If I sand just the top, will it lighten the colour, as I can't sand the whole thing now it's assembled.


----------



## Woodfinish Man (18 Dec 2012)

If you just lightly denib the top it shouldn't look any different to the rest of the unit. If has been very well sanded in the first place you may not need to denib it at all?


----------



## Pond (18 Dec 2012)

Due to the extended drying time, there is a lot of dust stuck to the oil. When dry, I will see if it brushes off.

Thanks for all the advice, as usual! =D>


----------



## Hudson Carpentry (18 Dec 2012)

I use nothing but rustins and it don't like the cold and you would have to wait for the wood to warm up. I built a drying booth last year for this. Simple sheets of king span doweled together with 2 60watt bulbs in. Works a treat.

You can get away with putting a coat on every 2 hours for the first 3 coats atleast but you brush/wipe the oil on and wipe it off within a minute. Just make sure the surface isn't even a tiny bit tacky before you apply the next coat.

If the surface of your table is rubbery from the failed oil your best scrapping the failed areas then sand with 240 first just so you don't gum the paper to quickly if you missed some.


----------



## Jacob (18 Dec 2012)

Hudson Carpentry":25hruq97 said:


> I use nothing but rustins and it don't like the cold and you would have to wait for the wood to warm up. I built a drying booth last year for this. Simple sheets of king span doweled together with 2 60watt bulbs in. Works a treat.
> 
> You can get away with putting a coat on every 2 hours for the first 3 coats atleast but you brush/wipe the oil on and wipe it off within a minute. Just make sure the surface isn't even a tiny bit tacky before you apply the next coat.
> 
> If the surface of your table is rubbery from the failed oil your best scrapping the failed areas then sand with 240 first just so you don't gum the paper to quickly if you missed some.

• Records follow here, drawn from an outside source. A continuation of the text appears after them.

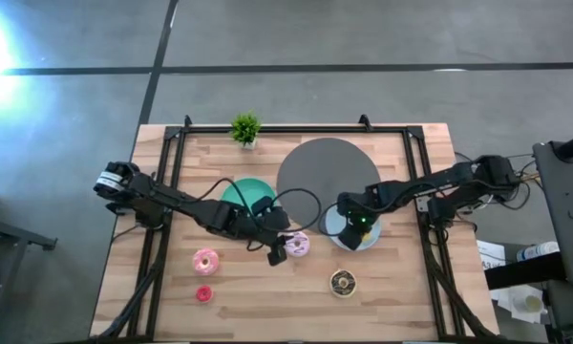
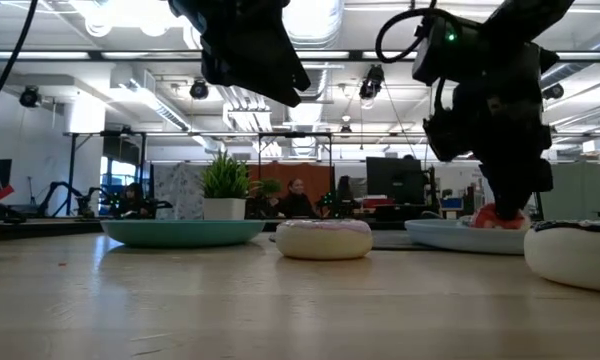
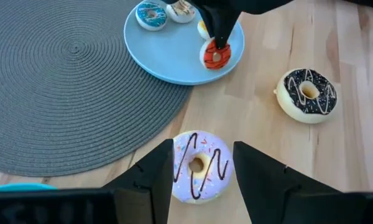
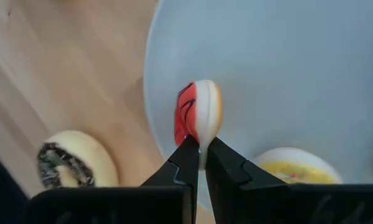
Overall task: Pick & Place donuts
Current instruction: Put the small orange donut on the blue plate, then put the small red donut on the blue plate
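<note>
A lilac-white frosted donut [image 3: 199,165] [image 1: 297,245] lies flat on the wooden table. My left gripper [image 3: 202,180] [image 1: 277,251] hovers open well above it, a finger on either side in the left wrist view. My right gripper [image 4: 198,158] [image 1: 355,224] stands over the pale blue plate [image 3: 168,53], shut on a small red donut [image 4: 198,118] [image 3: 214,55]. Other small donuts lie on that plate: blue [image 3: 151,14], cream [image 3: 181,9], yellow [image 4: 292,165]. A chocolate donut [image 1: 342,282], a pink donut [image 1: 205,260] and a tiny red one [image 1: 203,293] lie on the table. My right gripper pinches the small red donut by its rim [image 4: 198,144] between the two fingertips [image 4: 186,163], coming from above and pointing down. The donut stands on edge below the fingers, over the pale blue plate. Whether its lower edge rests on the plate, I cannot tell.
A teal plate [image 1: 248,196] lies under the left arm, beside the big grey woven disc [image 1: 327,172]. A small potted plant [image 1: 245,127] stands at the far edge. Bare wood shows along the near edge. People sit in the room behind the table [image 2: 295,195].
</note>
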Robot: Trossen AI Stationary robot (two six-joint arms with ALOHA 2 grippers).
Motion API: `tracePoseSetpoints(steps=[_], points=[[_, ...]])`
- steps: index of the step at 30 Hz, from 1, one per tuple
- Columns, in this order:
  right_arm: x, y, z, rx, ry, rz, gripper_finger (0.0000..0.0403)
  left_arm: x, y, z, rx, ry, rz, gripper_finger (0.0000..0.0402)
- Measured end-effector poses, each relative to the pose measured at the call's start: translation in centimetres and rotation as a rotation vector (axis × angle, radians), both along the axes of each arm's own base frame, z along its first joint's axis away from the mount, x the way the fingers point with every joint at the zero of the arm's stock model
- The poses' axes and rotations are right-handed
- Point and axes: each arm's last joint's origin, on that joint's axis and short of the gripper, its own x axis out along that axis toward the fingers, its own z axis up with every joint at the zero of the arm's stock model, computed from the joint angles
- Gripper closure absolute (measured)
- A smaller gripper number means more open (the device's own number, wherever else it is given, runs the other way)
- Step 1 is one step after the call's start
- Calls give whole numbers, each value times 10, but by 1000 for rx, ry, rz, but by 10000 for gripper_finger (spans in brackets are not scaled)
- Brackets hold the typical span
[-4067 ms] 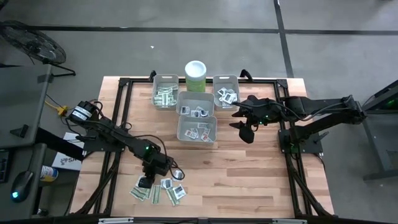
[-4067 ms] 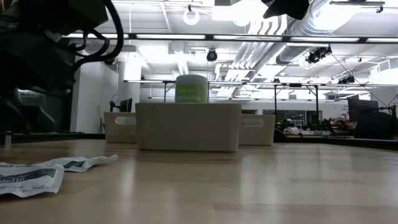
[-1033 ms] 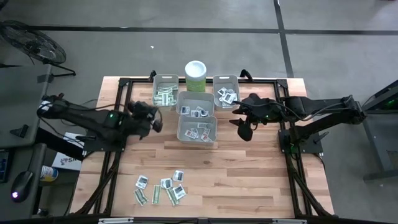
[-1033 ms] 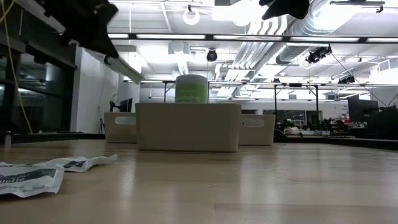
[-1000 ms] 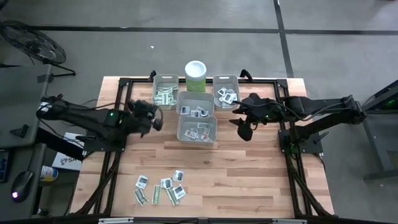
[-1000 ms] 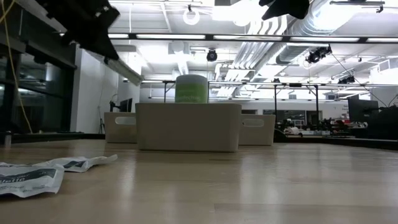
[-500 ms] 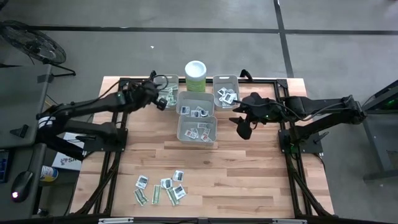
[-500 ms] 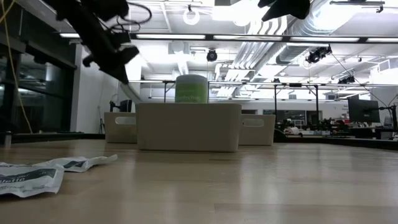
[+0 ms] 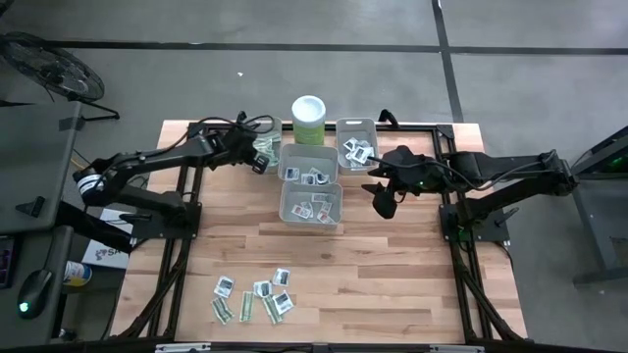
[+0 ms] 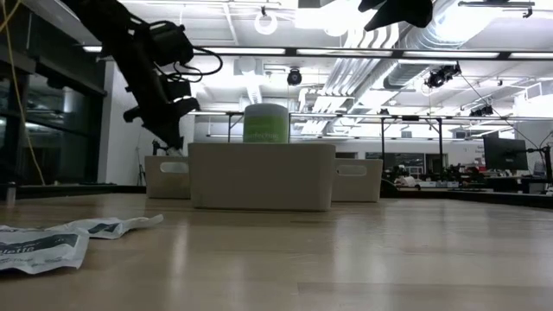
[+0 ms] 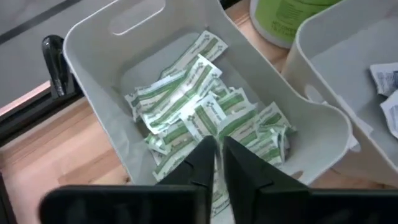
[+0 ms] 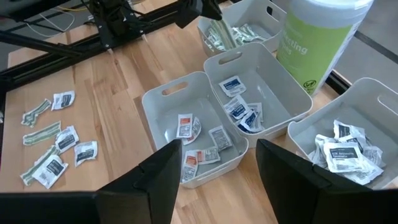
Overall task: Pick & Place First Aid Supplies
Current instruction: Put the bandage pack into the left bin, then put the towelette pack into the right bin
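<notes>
Wood table [image 9: 392,284], grey bins at far edge. My left gripper [image 11: 216,163] over far-left bin [image 11: 93,37], jaws narrow, green strip packet [image 11: 214,186] seemingly between tips, prob. for drop w/ matching strips [image 11: 186,106]. Loose packets [image 9: 253,297] near-left, unsorted. Right gripper [image 12: 214,163] wide, empty, waiting right of bins.

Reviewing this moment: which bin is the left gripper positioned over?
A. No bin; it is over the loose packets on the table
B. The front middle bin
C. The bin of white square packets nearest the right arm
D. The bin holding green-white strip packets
D: the left gripper points down into the bin filled with green-white strip packets, and the high view shows it at the back-left bin.
</notes>
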Motion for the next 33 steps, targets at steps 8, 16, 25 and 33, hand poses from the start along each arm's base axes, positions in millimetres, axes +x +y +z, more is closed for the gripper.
tracePoseSetpoints(steps=[8,16,25,33], points=[[0,0,0,-2,2,3,203,-3,-2,4,7,0,-10,262],[0,2,0,-16,18,80,202,-20,-13,24,35,-58,-1,228],[24,6,-2,-52,-50,232,202,-44,-34,49,-58,-265,-9,227],[88,23,-45,-13,-51,420,202,-52,-63,59,-142,-360,-53,227]])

Or paint stripper. It's quite benign - only takes off the surface deposits. Brush on, leave for a bit, spread sawdust to soak it up, brush off with stiff plastic brush. No scraping/sanding necessary.


----------



## Pond (18 Dec 2012)

Jacob":2a8y52t4 said:


> Or paint stripper. It's quite benign - only takes off the surface deposits. Brush on, leave for a bit, spread sawdust to soak it up, brush off with stiff plastic brush. No scraping/sanding necessary.



Jacob,

I have no doubt you know your stuff; but I do not have the confidence to pour Nitromors all over my beautiful new table! :shock:


----------



## Pond (18 Dec 2012)

BTW, it's now 5.30pm and still tacky!

I would like it finished before xmas!


----------



## Jacob (18 Dec 2012)

Pond":2sgafl0m said:


> Jacob":2sgafl0m said:
> 
> 
> > Or paint stripper. It's quite benign - only takes off the surface deposits. Brush on, leave for a bit, spread sawdust to soak it up, brush off with stiff plastic brush. No scraping/sanding necessary.
> ...


Try it on an out of sight bit. It's very effective and much less disruptive than scraping, sanding or anything else I can think of. It doesn't penetrate the surface and will leave a clean finish with oil still in the wood (but not _on_ it).

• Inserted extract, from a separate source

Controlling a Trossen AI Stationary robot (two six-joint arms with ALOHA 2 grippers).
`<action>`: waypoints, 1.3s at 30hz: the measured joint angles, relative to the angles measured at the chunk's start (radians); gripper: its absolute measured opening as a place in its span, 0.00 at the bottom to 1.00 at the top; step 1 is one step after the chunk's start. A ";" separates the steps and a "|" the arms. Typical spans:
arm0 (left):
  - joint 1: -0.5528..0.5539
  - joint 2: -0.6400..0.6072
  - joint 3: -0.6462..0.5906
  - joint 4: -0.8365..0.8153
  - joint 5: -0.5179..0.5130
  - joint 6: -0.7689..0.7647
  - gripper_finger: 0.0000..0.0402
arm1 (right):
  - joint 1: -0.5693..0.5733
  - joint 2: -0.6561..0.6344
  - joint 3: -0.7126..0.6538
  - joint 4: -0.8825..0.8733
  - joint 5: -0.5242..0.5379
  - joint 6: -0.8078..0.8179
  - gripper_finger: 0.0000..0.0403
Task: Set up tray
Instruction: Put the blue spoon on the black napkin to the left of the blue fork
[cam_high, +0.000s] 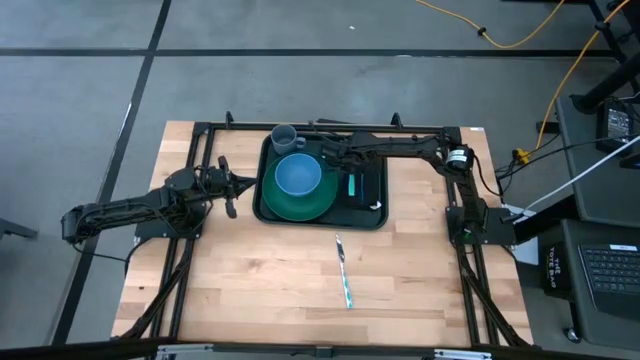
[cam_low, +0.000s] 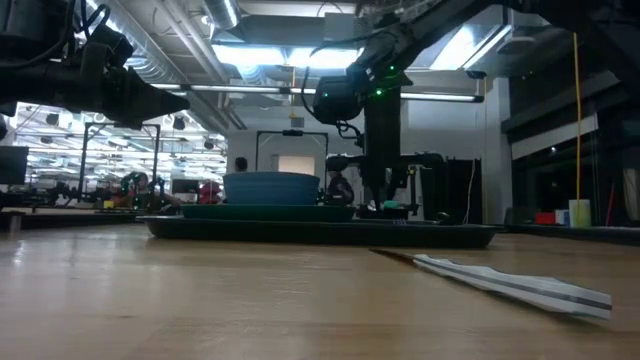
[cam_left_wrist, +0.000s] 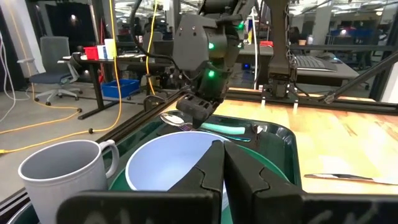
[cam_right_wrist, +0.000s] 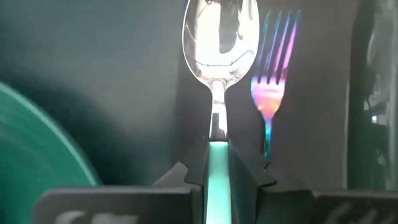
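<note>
The dark green tray (cam_high: 378, 222) lies at the table's far middle. It carries a green plate (cam_high: 300, 208) with a blue bowl (cam_high: 297, 175), a grey mug (cam_high: 285, 137), and a black napkin (cam_high: 368, 190) with a fork (cam_right_wrist: 273, 87) on it. My right gripper (cam_right_wrist: 217, 152) hangs over the tray, slanting down, shut on a spoon (cam_right_wrist: 221, 31) beside the fork. My left gripper (cam_high: 232, 195) waits shut and level, just left of the tray. My right gripper pinches the spoon's teal handle (cam_right_wrist: 217, 163) between its two fingers. It comes from above, slanting down. The spoon sticks out past the fingertips, with its shiny bowl end (cam_left_wrist: 174, 119) foremost over the napkin. Whether that end touches the napkin I cannot tell.
A knife (cam_high: 344, 270) lies on the bare wooden table between the tray and the near edge. The black frame rails (cam_high: 200, 150) run along the table's left, right and far sides.
</note>
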 joint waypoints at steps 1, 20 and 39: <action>0.000 0.000 0.000 0.000 0.000 0.000 0.01 | -0.003 0.001 0.000 0.001 0.000 0.000 0.10; 0.000 0.000 0.000 0.000 0.000 0.000 0.01 | -0.019 0.007 -0.101 0.126 -0.012 -0.015 0.10; 0.000 0.000 0.000 0.000 0.000 0.000 0.01 | -0.042 0.003 -0.145 0.207 -0.059 -0.048 0.20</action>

PS The sawdust is important to keep it under control and not running and dripping. Put it on well before it has dried and rub it in - wear (synthetic) rubber gloves etc. Planer shavings even better as it scrapes as you rub it in/off.


----------



## Bills Elm (20 Dec 2012)

Pond":2cycltm6 said:


> BTW, it's now 5.30pm and still tacky!
> 
> I would like it finished before xmas!



Pond

Just a thought but check that it's still in life! ie "date of manufacture" sometimes finishes if left for a long time, or even that have been stored at the wrong temp for too long will never dry??

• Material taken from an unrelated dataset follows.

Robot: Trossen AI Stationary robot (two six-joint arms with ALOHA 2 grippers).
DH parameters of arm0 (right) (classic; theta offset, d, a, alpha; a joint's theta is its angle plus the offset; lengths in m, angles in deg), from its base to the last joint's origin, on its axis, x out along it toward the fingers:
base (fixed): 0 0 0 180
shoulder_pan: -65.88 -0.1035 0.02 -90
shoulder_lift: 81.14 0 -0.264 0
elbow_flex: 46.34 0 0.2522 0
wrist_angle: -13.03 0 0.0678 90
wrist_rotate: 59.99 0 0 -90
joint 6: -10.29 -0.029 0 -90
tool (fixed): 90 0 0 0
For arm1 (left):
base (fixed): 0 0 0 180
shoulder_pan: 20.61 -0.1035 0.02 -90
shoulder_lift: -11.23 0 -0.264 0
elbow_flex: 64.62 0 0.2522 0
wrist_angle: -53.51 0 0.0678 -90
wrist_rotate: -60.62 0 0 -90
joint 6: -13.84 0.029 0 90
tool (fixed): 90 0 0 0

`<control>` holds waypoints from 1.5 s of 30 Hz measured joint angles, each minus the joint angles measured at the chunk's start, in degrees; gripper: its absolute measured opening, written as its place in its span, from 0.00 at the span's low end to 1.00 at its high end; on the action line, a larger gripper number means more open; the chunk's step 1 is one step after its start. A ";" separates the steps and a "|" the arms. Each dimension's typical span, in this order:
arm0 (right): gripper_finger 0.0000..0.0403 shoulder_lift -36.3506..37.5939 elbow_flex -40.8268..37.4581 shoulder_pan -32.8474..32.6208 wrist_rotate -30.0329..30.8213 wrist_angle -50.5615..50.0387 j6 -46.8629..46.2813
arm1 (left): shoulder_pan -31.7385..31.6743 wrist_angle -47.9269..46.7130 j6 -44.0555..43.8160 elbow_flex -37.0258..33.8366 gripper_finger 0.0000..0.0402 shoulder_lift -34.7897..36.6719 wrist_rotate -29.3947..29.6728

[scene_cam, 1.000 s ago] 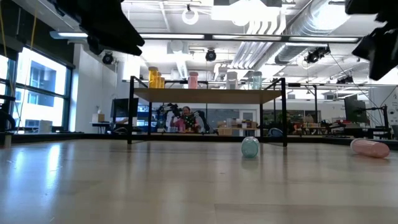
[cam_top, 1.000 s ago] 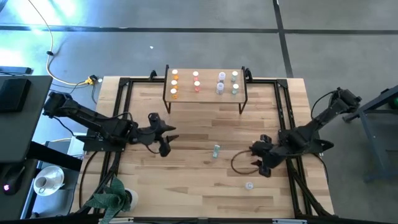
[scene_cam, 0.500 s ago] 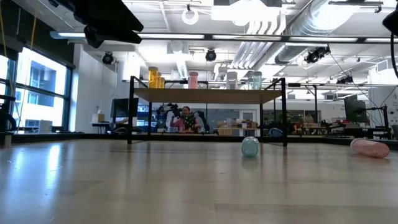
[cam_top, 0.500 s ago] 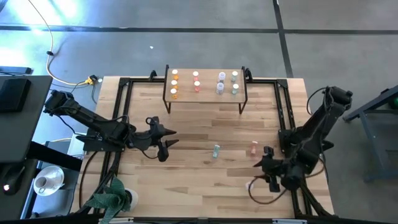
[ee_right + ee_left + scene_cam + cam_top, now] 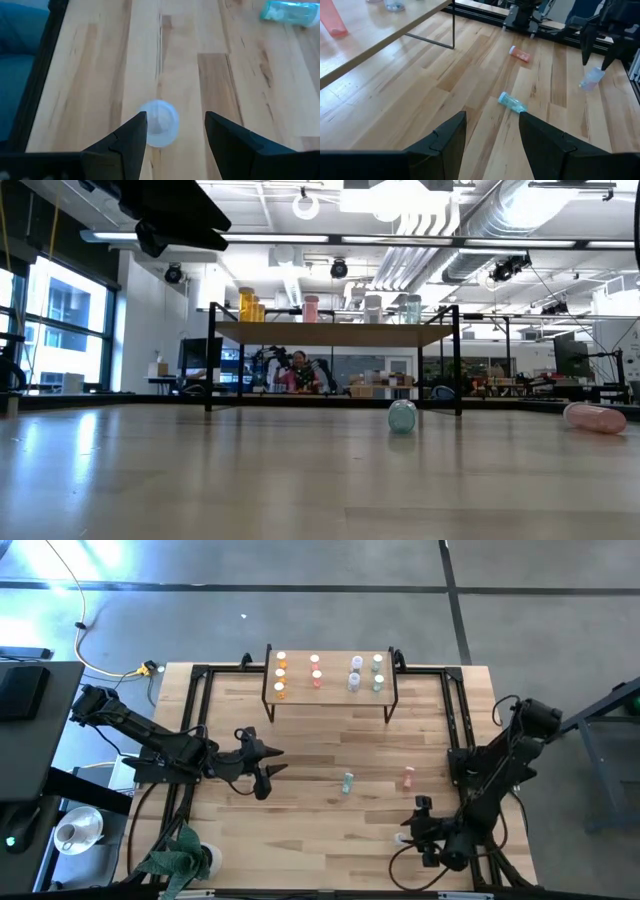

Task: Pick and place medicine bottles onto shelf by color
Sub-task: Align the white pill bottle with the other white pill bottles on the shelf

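Wooden table (image 5: 300,830): both arms over it, three bottles not yet shelved.

Shelf (image 5: 330,687), at the far edge of the table: ten bottles are seen grouped by colour, orange at the left end, then pink-red, pale, teal at the right end.

Left arm is parked over the left side of the table; left gripper (image 5: 262,768) is seen spread and empty, held above the wood.

Right gripper (image 5: 421,830) is poised over the near right corner, fingers (image 5: 127,142) spread, with the pale blue-white bottle (image 5: 158,123) framed between them, white cap facing the wrist camera. No contact can be made out yet.

Teal bottle (image 5: 347,782) is lying on its side mid-table; pink-red bottle (image 5: 408,778) is just to its right, also down.

Judged step: grasp of the pale bottle.
- The bottle appears slightly off-centre toward one finger; the gap should be centred before descent.
- The pads should be lowered past the cap onto the body; a cap-only pinch is likely to slip.
- It should be closed on slowly: a light cylinder, easily tipped.
- Placement is expected with the pale group, between the pink-red and teal ones.
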 joint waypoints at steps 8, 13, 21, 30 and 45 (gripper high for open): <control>0.48 -0.08 0.04 0.00 -0.63 0.71 -1.55 | 0.00 -0.02 0.00 0.00 0.43 -0.11 0.02; 0.48 0.01 0.04 0.00 0.93 0.78 -0.57 | -0.02 -0.05 0.07 0.00 0.43 -1.19 0.02; 0.48 0.03 0.02 -0.02 -0.51 3.67 -0.21 | -0.02 -0.02 0.11 0.00 0.43 -2.32 0.01; 0.48 -2.13 0.02 -0.02 -1.26 4.26 -1.79 | -0.02 -0.02 0.11 0.00 0.43 -2.32 0.00; 0.35 -4.34 0.00 0.79 -2.07 4.74 -1.69 | -0.02 -0.02 0.13 0.00 0.43 -2.27 0.00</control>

I know this from experience I have put on 2 coats of Rustins Danish within 30 mins of each other with no probs and it wasn't even that warm.


Bill


----------



## mrpercysnodgrass (21 Dec 2012)

one thing you can do with oil if it is not drying is to load a clean rubber with terebine driers and pass it lightly over the surface a few times. you can also add a few drops of it into the oil before applying if you have a cold workshop.

''Terebine Driers are an additive that can be added to most traditional solvent-borne alkyd coatings such as traditional oil-based gloss and undercoat, and traditional polyurethane varnishes.
Terebine Driers speeds up the oxidation process in these paints, speeding up the drying process as they absorb oxygen. This is sometimes useful when you are forced to apply coatings in adverse drying conditions, particularly cold weather which tends to retard this chemical drying process. Add upto a maximum of 55ml to every 5 litres of prepared paint.
However, you should note that this is a compromise, and that the speeded up oxidation process may shorten the life of these coatings, as they embrittle (harden) through oxidisation. Adding too much Terebine driers can lead to premature embrittlement of the paint coating film (cracking and loss of adhesion) substantially reducing the normal maintenance period. Used sensibly however, Terebene driers are an important weapon in the painter and decorators armory.''


----------